Open kevinsbarnard opened 6 months ago
Just a note that calling an endpoint with an expired JWT should return a 401 code. No need to check the JWT itself, just re-auth when you get 401s.
That's what I was thinking; I wrote a decorator here that does this:
def reauthenciate(client: M3Client):
"""
Decorator factory to reauthenticate an M3 client and retry if a request fails due to an expired token.
Works by intercepting a requests.exceptions.HTTPError with status code 401.
Args:
client: The M3 client to reauthenticate.

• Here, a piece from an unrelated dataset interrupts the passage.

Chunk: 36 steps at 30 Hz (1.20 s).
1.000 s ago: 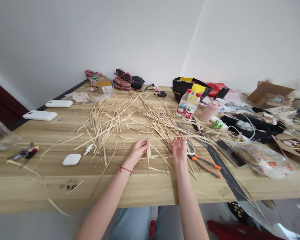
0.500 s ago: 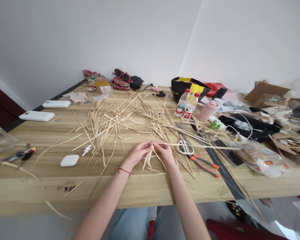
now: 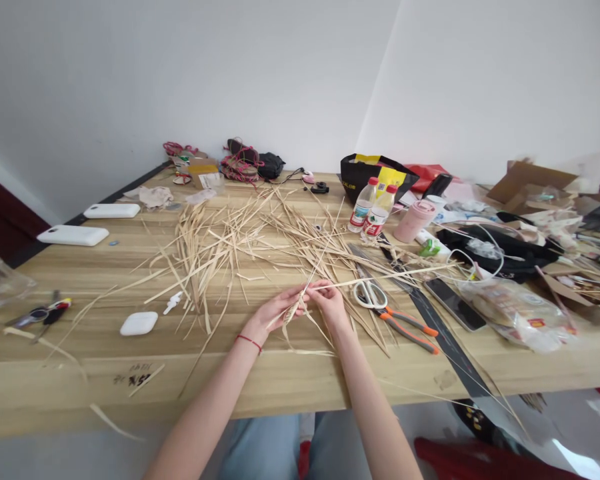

Assumes the API key has already been set.
Returns:
A decorator that reauthenticates the client and retries the request if it fails due to an expired token.
"""
def decorator(f):
def wrapper(*args, **kwargs):
try:
return f(*args, **kwargs)
except requests.exceptions.HTTPError as e:
if e.response.status_code == 401:
LOGGER.debug(f"Reauthenticating due to error 401: {e}")
client.authenticate()
return f(*args, **kwargs)
else:
raise e
return wrapper
return decorator
After 24 hours, JWTs from Annosaurus expire. In order to avoid closing and reopening VARS GridView once this happens, we should add a system to re-authenticate with the endpoints when the JWT is expired.